Il prof. Davide Monaco, Direttore del CIP³S, ha evidenziato come la comunicazione scientifica vada ben oltre la semplice divulgazione: “Essa rappresenta un elemento fondamentale per garantire qualità alla vita pubblica”. A queste riflessioni si è aggiunto il prof. Vittorio Scarano, coordinatore UniSA del progetto NEOLAiA, che ha ribadito la necessità di instaurare un dialogo continuo con la società. Ha inoltre sottolineato il ruolo cruciale dell’Alleanza NEOLAiA nel promuovere inclusività, comunità e partecipazione diversificata.
Il ciclo formativo si è concluso con attività pratiche che hanno coinvolto i partecipanti in esercitazioni mirate a migliorare le modalità di comunicazione della ricerca. Si è posta particolare enfasi sull’adattamento dei messaggi a pubblici eterogenei attraverso format digitali e tradizionali.
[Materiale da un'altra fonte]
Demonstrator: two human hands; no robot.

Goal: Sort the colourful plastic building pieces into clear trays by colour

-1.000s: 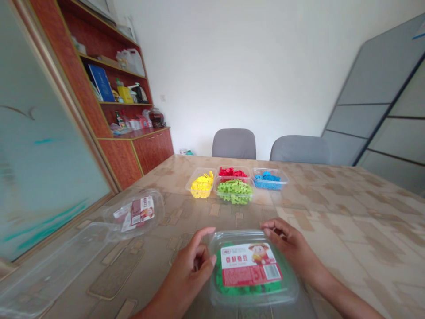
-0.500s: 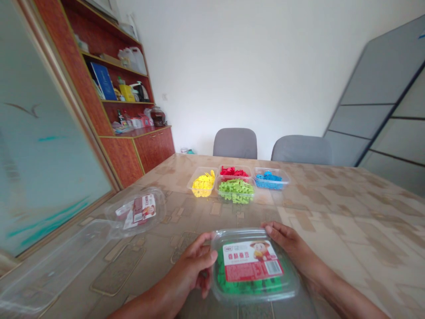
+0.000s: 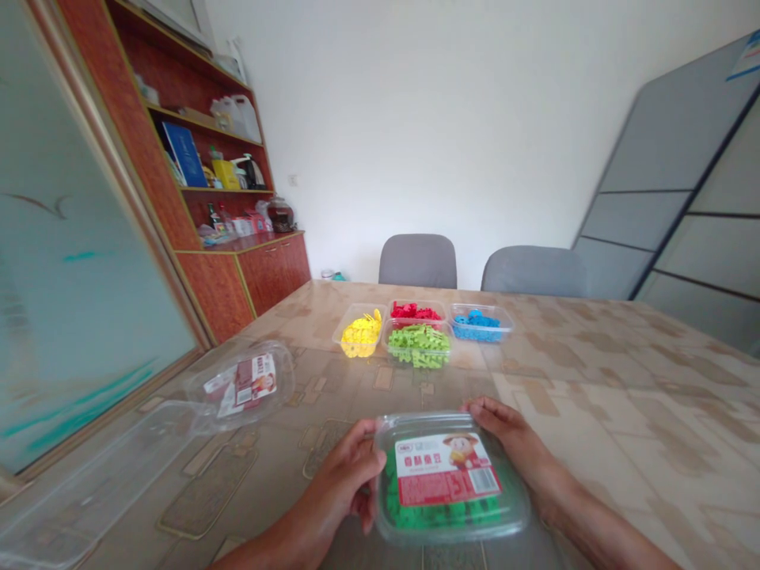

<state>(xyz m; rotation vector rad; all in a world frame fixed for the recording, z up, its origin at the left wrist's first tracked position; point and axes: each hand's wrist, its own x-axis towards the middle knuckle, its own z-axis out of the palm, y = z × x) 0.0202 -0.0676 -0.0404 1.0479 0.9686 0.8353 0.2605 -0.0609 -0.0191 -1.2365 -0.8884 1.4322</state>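
Note:
A clear plastic container (image 3: 448, 522) with a lid and a red-and-white label sits at the table's near side, dark green pieces showing through it. My left hand (image 3: 356, 467) grips its left side, thumb on the rim. At the far right corner, my right hand (image 3: 504, 431) has its fingers around the edge; some fingertips are hidden behind the box. Beyond stand open clear tubs: one of yellow pieces (image 3: 361, 334), one of red pieces (image 3: 416, 312), one of light green pieces (image 3: 419, 346) and one of blue pieces (image 3: 478, 326).
Clear lids with labels (image 3: 255, 381) lie on the left of the table (image 3: 594, 427), beside a long clear plastic tray (image 3: 107, 483). Two grey chairs (image 3: 417, 260) stand behind the far edge. A wooden shelf unit (image 3: 267, 273) is at the back left.
The view has shifted slightly, so the whole scene sits a little lower and to the left. Both hands keep the same hold on the lidded container.

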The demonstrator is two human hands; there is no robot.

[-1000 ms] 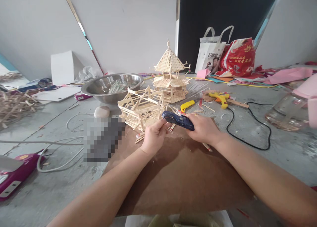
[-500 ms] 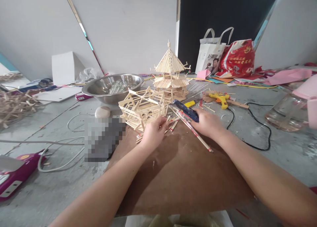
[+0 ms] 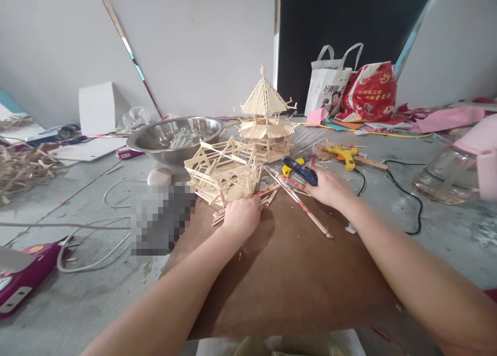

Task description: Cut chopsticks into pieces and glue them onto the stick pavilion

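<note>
My right hand [image 3: 330, 188] grips a dark blue tool [image 3: 300, 169] and holds it low over the table, just right of a heap of loose wooden sticks [image 3: 289, 190]. My left hand [image 3: 243, 216] rests knuckles-up on the brown board [image 3: 287, 278], fingers curled down onto the sticks at the foot of an open stick frame model [image 3: 222, 171]. Whether it grips a stick is hidden. Behind the frame stands a stick pagoda [image 3: 267, 119] with a pointed roof.
A steel bowl [image 3: 174, 136] sits back left. A yellow glue gun [image 3: 344, 154] with a black cord [image 3: 411, 201] lies to the right, beside a glass jar [image 3: 446, 177]. Bags [image 3: 357, 89] stand at the wall. White cables [image 3: 93, 226] and a magenta device [image 3: 23, 270] lie left.
My right hand carried the blue tool away from the left hand, rightward and back toward the table. My left hand dropped onto the sticks beside the frame model.
</note>
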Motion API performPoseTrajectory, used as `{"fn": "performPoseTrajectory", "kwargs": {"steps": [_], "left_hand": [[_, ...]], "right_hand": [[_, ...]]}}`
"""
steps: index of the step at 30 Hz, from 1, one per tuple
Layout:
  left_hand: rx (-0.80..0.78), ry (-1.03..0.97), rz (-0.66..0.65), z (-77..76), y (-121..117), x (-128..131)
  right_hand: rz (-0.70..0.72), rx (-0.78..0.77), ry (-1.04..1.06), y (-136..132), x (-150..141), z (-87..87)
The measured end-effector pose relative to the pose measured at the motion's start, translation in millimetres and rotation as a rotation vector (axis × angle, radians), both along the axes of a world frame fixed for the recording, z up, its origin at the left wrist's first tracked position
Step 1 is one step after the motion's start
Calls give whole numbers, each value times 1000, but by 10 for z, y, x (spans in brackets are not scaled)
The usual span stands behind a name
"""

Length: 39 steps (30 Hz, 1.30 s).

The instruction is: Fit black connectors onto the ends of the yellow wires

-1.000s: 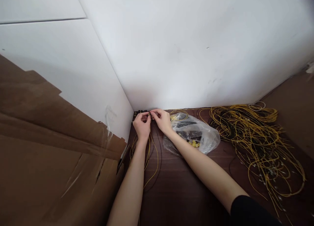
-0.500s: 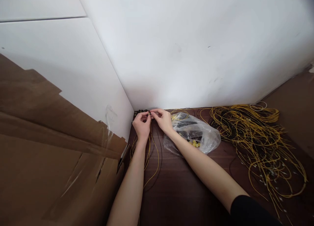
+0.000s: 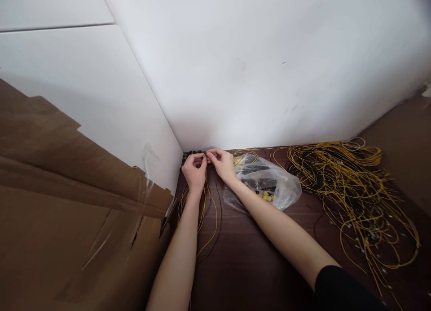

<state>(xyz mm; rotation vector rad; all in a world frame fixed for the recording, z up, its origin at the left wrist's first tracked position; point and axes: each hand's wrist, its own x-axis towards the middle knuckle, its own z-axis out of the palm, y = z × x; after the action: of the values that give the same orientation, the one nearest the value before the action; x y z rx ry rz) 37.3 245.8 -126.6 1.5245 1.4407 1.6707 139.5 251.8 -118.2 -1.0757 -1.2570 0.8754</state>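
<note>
My left hand (image 3: 195, 170) and my right hand (image 3: 222, 165) meet fingertip to fingertip at the far left corner of the dark table. Both are closed in a pinch around a small dark piece whose kind I cannot make out. Yellow and black wires (image 3: 216, 207) hang down below the fingers and curve along the tabletop. Behind my left hand lies a cluster of small black and yellow parts (image 3: 186, 156), partly hidden. Beside my right wrist sits a clear plastic bag (image 3: 290, 189) with small yellow pieces (image 3: 266, 196) and black ones inside.
A big tangle of yellow and black wires (image 3: 350, 198) with small light tips spreads over the right side of the table (image 3: 242, 261). Brown cardboard (image 3: 77, 221) stands along the left. A white wall (image 3: 249, 77) rises behind the table.
The view has shifted very slightly. Both hands keep the same pinch at the same place, with only tiny finger movement.
</note>
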Motion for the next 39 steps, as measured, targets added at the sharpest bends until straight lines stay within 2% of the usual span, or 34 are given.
{"fn": "performPoseTrajectory", "kwargs": {"steps": [24, 31, 39], "left_hand": [[2, -6, 5, -9, 4, -17], [24, -64, -9, 29, -20, 7], [-43, -172, -32, 9, -4, 2]], "right_hand": [[12, 62, -111, 32, 9, -42], [17, 48, -102, 13, 6, -17], [33, 67, -74, 17, 10, -32]]}}
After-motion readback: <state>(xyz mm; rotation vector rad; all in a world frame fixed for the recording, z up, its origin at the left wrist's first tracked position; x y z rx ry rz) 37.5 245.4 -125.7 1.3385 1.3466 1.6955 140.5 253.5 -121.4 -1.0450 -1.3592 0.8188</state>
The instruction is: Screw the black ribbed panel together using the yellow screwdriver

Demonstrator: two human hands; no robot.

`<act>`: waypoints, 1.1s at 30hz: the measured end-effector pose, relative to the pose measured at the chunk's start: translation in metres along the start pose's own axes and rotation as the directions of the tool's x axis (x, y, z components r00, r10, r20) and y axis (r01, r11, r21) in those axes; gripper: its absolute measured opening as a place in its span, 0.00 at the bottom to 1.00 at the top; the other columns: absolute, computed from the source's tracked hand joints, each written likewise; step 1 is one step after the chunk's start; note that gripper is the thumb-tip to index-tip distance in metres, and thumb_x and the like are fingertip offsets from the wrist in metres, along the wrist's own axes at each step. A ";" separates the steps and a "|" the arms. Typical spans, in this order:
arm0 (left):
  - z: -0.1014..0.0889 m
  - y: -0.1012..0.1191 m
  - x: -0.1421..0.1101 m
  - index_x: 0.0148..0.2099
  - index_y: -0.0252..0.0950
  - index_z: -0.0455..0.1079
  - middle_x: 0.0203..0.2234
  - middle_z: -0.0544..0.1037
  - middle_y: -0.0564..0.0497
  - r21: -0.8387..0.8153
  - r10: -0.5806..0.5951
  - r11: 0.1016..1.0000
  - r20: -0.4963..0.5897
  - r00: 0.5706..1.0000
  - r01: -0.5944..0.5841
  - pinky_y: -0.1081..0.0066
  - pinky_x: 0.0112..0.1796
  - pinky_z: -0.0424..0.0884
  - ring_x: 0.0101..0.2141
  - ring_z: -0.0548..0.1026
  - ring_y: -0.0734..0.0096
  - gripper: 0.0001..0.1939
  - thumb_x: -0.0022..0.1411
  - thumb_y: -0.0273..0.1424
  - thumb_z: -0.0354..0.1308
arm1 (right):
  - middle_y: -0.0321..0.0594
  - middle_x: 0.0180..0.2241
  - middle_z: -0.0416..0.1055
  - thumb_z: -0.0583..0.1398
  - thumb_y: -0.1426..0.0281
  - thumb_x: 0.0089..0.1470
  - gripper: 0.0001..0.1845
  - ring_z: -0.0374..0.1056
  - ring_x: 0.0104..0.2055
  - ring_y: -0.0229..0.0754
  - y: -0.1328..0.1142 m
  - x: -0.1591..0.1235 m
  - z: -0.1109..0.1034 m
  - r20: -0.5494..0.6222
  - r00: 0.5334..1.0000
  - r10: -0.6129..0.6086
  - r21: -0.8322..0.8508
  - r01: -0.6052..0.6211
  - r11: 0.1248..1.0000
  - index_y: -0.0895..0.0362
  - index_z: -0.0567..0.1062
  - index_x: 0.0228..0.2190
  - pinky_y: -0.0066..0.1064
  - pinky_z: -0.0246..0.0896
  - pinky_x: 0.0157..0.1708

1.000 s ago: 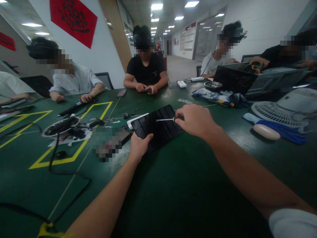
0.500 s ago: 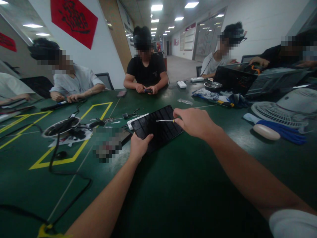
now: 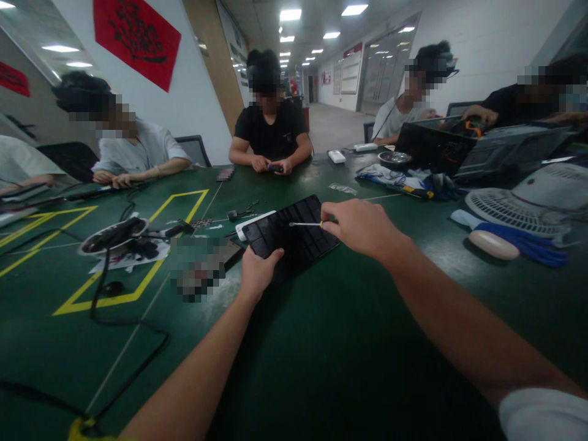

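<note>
Fingers of the right hand (image 3: 362,225) are closing further over the handle of a slim screwdriver (image 3: 307,224) than they were a second ago: less of the handle is showing, while its tip is staying over much the same spot. To me that is suggesting the tool is being turned in place rather than carried elsewhere. Thumb and forefinger are pinching it narrowly; the other fingers are curling out of sight.

Below the tip, a black gridded panel (image 3: 301,246) is lying slantwise in front of the person, over the green table (image 3: 367,349). Whether the tip is actually touching it, I can't tell from where I'm standing. The left hand (image 3: 258,271) is gripping the panel's near-left corner — thumb pressing on top, fingers mostly hidden — and is hardly shifting, so the panel is seemingly being kept steady. Just beyond the far-left edge, a white bar (image 3: 241,232) is peeking out.

Across on the left, a co-worker's hand (image 3: 123,180) is now resting nearer its owner — the dark tool there having slid leftward too.
</note>
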State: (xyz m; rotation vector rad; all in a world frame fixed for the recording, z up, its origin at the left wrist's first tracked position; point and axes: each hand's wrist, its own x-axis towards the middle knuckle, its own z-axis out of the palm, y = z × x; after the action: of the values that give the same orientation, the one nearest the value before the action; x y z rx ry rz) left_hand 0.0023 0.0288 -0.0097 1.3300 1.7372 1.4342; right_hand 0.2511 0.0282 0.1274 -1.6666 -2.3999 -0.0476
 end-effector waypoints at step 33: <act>0.006 -0.013 0.006 0.51 0.35 0.76 0.48 0.85 0.40 -0.093 0.053 0.994 0.031 0.998 -0.050 0.53 0.54 0.76 0.49 0.83 0.52 0.22 0.53 0.29 0.73 | 0.48 0.47 0.82 0.52 0.56 0.70 0.24 0.77 0.47 0.55 0.010 -0.012 0.019 0.072 0.995 0.070 0.021 -0.072 0.997 0.53 0.83 0.49 0.42 0.65 0.42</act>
State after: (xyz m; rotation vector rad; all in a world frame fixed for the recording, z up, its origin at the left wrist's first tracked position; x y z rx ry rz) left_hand 0.0000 0.0371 -0.0226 1.3511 1.6065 1.4928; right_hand 0.2613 0.0233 0.1052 -1.7699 -2.3800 0.0512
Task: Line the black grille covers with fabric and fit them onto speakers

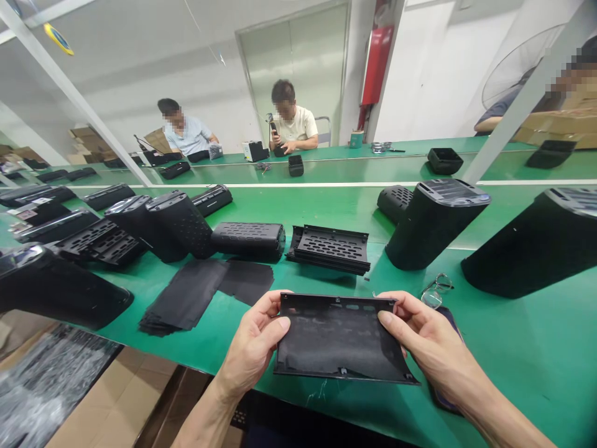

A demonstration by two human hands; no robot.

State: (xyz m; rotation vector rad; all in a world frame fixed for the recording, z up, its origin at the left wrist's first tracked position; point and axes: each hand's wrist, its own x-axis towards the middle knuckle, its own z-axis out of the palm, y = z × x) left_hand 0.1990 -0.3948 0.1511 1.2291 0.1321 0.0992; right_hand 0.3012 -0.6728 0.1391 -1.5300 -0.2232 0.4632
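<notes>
Between my two hands is a curved black casing panel (342,342), its hollow inner side turned up toward me. Small screw bosses show along its long edges, and a dark sheet appears to line the inside, leaving a few slots visible near the far edge. My left hand (261,336) grips the left end, thumb on top. At the right end my right hand (420,330) pinches it the same way, fingers underneath. Just beyond lies a stack of slotted black panels (331,246). To the left, thin black sheets (184,295) are piled on the green table (522,348).
Tall black speaker-like housings stand at right (433,224) and left (180,221). Eyeglasses (437,291) and a partly hidden phone (450,320) lie by my right hand. Cardboard and plastic-wrapped material (51,386) sit below the table's left edge. People work across the bench.
</notes>
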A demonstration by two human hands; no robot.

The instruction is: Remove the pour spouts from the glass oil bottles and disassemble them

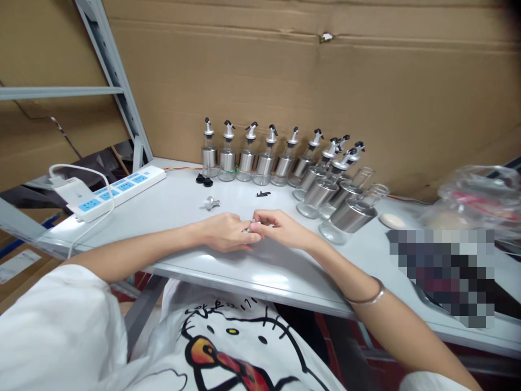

Iniziative come queste dimostrano l’impegno congiunto di costruire ponti tra il sapere accademico e il mondo esterno, contribuendo al progresso condiviso nella comprensione scientifica e culturale.
Con questa iniziativa, l’Ateneo ribadisce il suo impegno nell’ambito della Terza Missione universitaria, dedicata alla valorizzazione della ricerca al servizio della società. Inoltre, dà avvio a una serie più vasta di attività dei Citizen Science Talks, all’interno del progetto NEOLAiA. L'obiettivo è promuovere una cultura della comunicazione e dello scambio basata su consapevolezza, responsabilità e partecipazione.